Stored records:
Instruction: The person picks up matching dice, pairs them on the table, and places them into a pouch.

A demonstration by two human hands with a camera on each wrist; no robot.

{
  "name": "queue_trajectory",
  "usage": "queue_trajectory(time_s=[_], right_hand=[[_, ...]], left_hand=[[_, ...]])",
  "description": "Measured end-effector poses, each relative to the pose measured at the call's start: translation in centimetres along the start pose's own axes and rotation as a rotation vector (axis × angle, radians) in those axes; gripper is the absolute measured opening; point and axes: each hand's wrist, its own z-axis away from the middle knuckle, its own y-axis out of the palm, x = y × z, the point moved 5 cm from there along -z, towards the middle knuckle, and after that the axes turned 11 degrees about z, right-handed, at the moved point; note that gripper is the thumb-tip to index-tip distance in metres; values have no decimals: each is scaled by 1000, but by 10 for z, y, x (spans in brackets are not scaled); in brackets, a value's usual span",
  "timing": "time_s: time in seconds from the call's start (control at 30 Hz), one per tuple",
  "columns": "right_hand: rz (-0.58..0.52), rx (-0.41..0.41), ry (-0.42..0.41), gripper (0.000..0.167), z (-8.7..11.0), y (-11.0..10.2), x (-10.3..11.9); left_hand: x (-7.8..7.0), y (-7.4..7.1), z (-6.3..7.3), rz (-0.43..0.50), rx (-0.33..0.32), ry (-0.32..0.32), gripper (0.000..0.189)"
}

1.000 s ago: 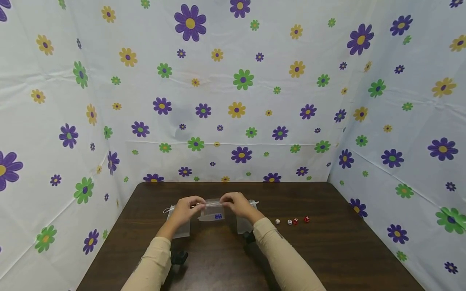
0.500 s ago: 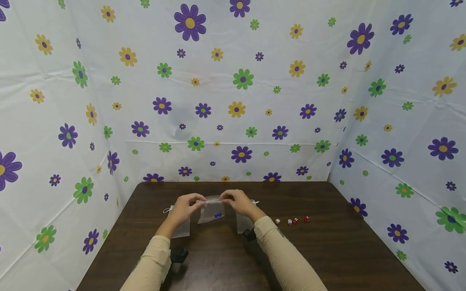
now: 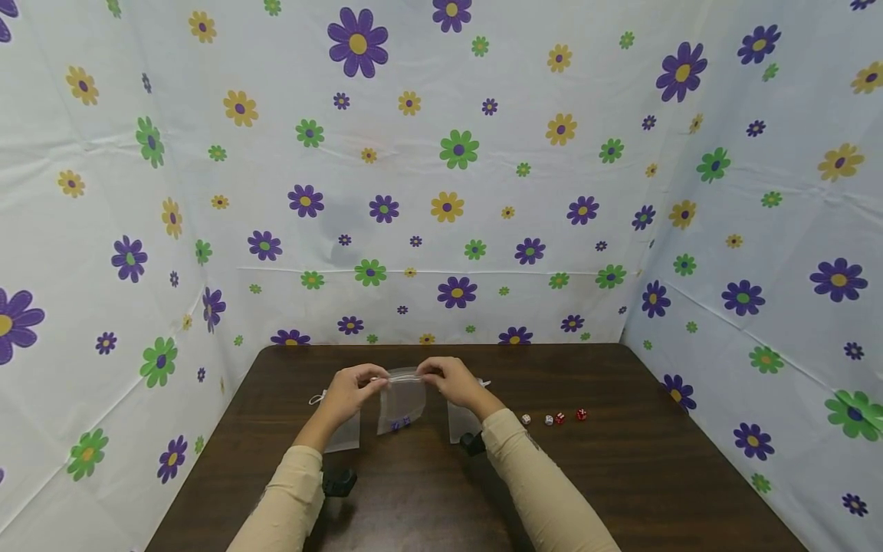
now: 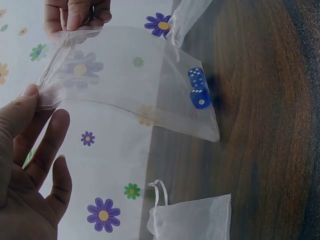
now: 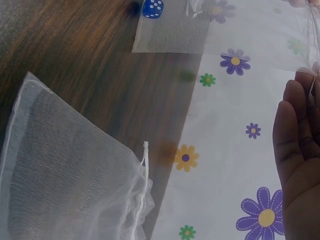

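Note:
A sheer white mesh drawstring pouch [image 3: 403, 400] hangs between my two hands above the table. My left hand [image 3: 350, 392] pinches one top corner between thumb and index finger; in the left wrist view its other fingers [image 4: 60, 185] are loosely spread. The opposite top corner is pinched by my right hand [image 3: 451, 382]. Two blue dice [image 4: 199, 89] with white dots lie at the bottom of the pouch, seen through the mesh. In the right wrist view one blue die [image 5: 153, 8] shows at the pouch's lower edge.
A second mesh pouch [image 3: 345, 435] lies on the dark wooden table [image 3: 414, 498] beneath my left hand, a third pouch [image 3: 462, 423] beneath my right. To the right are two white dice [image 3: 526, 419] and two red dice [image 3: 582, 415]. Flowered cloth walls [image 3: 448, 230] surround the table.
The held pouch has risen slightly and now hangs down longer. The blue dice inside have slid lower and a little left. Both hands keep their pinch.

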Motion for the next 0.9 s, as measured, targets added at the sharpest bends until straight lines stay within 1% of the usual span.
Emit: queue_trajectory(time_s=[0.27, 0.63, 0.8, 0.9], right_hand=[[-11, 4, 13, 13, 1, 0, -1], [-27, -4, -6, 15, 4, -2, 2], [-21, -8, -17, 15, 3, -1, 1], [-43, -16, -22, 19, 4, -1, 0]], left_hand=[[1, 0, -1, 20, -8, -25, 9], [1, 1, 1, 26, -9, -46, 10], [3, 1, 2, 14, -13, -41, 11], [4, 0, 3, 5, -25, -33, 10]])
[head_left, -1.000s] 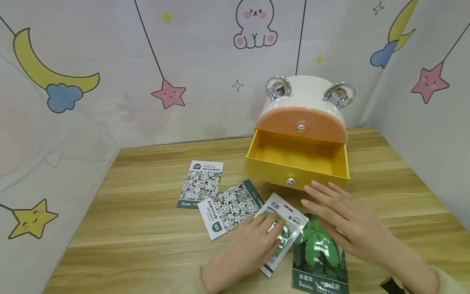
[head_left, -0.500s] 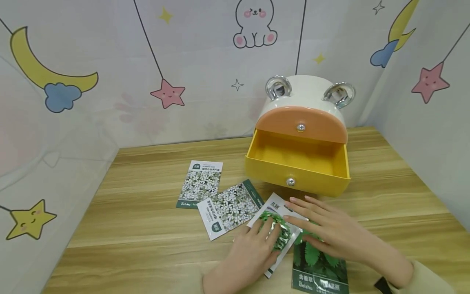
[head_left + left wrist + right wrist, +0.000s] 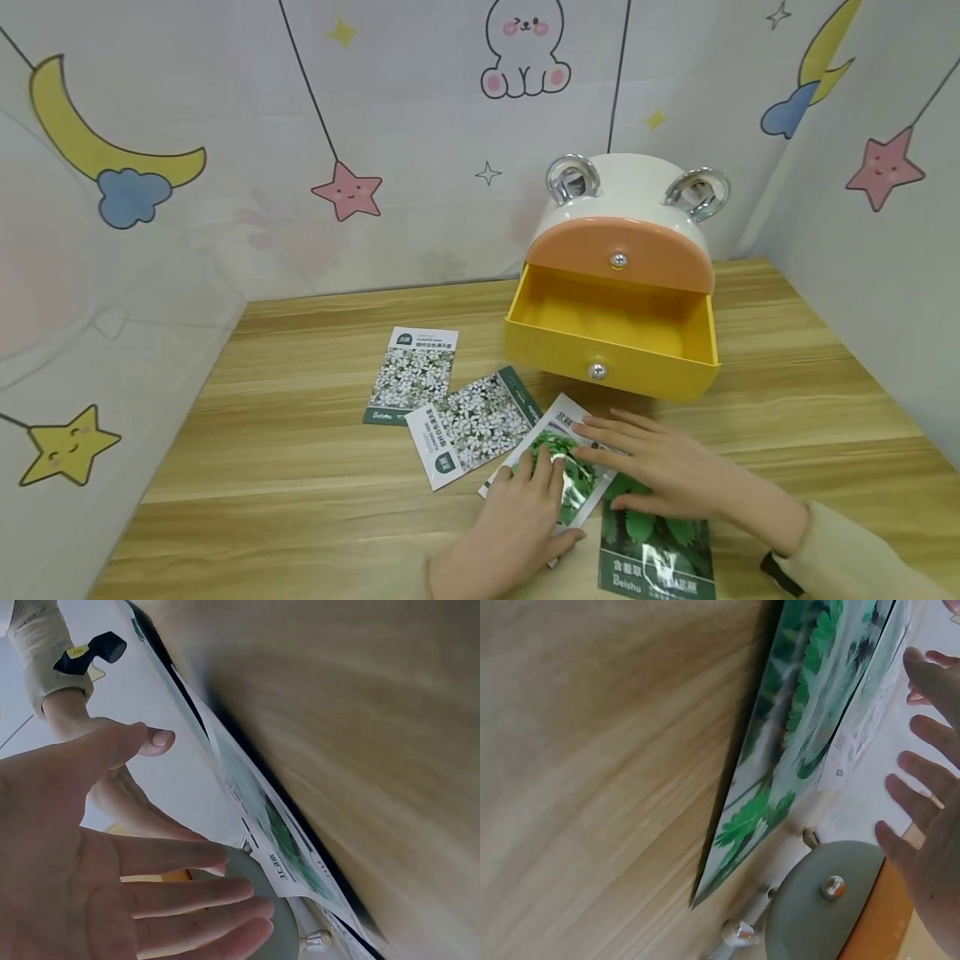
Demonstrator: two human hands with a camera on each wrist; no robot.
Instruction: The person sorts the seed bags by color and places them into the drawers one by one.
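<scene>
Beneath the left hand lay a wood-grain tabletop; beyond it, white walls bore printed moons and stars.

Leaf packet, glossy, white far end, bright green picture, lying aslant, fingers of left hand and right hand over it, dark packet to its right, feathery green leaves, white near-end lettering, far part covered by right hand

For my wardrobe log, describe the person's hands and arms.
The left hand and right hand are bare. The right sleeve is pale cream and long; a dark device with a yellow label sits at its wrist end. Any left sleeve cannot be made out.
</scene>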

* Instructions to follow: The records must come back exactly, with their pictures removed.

* Solution for this task:
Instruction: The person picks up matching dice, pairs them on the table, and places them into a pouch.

A demonstration by two human hands with a camera on each wrist; no robot.

{
  "name": "queue_trajectory",
  "usage": "queue_trajectory(time_s=[_], right_hand=[[_, ...]], left_hand=[[_, ...]])",
  "description": "Measured end-effector poses, each relative to the pose measured at the call's start: translation in centimetres along the start pose's own axes and rotation as a rotation vector (axis × angle, radians) in those axes; gripper is the absolute measured opening; point and axes: each hand's wrist, its own z-axis away from the middle knuckle, its own y-axis out of the palm, x = y × z, the point moved 5 cm from there along -z, towards the middle knuckle, and after that the axes turned 11 degrees about z, right-handed, at the moved point; note that gripper is the thumb-tip to index-tip distance in metres; values have no decimals: each is scaled by 1000, but by 10 for z, y, x (spans in brackets are not scaled); in brackets, a value's usual span",
  "timing": "time_s: time in seconds from the call's start (control at 30 Hz), one per tuple",
  "columns": "right_hand: rz (-0.58..0.52), rx (-0.41..0.41), ry (-0.42..0.41), gripper (0.000..0.167), z (-8.7..11.0), y (-11.0..10.2), x (-10.3..11.9); left_hand: x (-7.8..7.0), y (-7.4..7.1), z (-6.3..7.3), rz (-0.43..0.50), rx (-0.33..0.32), ry (-0.32..0.32), gripper (0.000..0.189)"
}

1.000 s ago: 
0.500 s ago: 
now: 
now: 
now: 

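Note:
A sheer white mesh drawstring pouch [image 3: 403, 400] hangs between my two hands above the table. My left hand [image 3: 350, 392] pinches one top corner between thumb and index finger; in the left wrist view its other fingers [image 4: 60, 185] are loosely spread. The opposite top corner is pinched by my right hand [image 3: 451, 382]. Two blue dice [image 4: 199, 89] with white dots lie at the bottom of the pouch, seen through the mesh. In the right wrist view one blue die [image 5: 153, 8] shows at the pouch's lower edge.
A second mesh pouch [image 3: 345, 435] lies on the dark wooden table [image 3: 414, 498] beneath my left hand, a third pouch [image 3: 462, 423] beneath my right. To the right are two white dice [image 3: 526, 419] and two red dice [image 3: 582, 415]. Flowered cloth walls [image 3: 448, 230] surround the table.
The held pouch has risen slightly and now hangs down longer. The blue dice inside have slid lower and a little left. Both hands keep their pinch.
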
Motion for the next 0.9 s, as measured, targets added at the sharpest bends until straight lines stay within 1% of the usual span.
Emit: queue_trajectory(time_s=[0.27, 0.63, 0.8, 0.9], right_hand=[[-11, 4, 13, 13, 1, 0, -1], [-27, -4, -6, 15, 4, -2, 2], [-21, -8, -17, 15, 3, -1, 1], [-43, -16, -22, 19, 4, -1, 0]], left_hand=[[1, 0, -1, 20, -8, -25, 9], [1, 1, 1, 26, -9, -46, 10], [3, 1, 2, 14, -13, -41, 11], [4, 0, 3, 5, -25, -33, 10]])
[head_left, -1.000s] 
[head_left, -0.500s] 
[head_left + left wrist + right wrist, +0.000s] 
Demonstrator: two human hands with a camera on each wrist; no robot.
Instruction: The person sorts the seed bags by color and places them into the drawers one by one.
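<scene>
Beneath the left hand lay a wood-grain tabletop; beyond it, white walls bore printed moons and stars.

Leaf packet, glossy, white far end, bright green picture, lying aslant, fingers of left hand and right hand over it, dark packet to its right, feathery green leaves, white near-end lettering, far part covered by right hand

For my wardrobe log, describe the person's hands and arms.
The left hand and right hand are bare. The right sleeve is pale cream and long; a dark device with a yellow label sits at its wrist end. Any left sleeve cannot be made out.
</scene>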

Nothing more belongs to this exercise.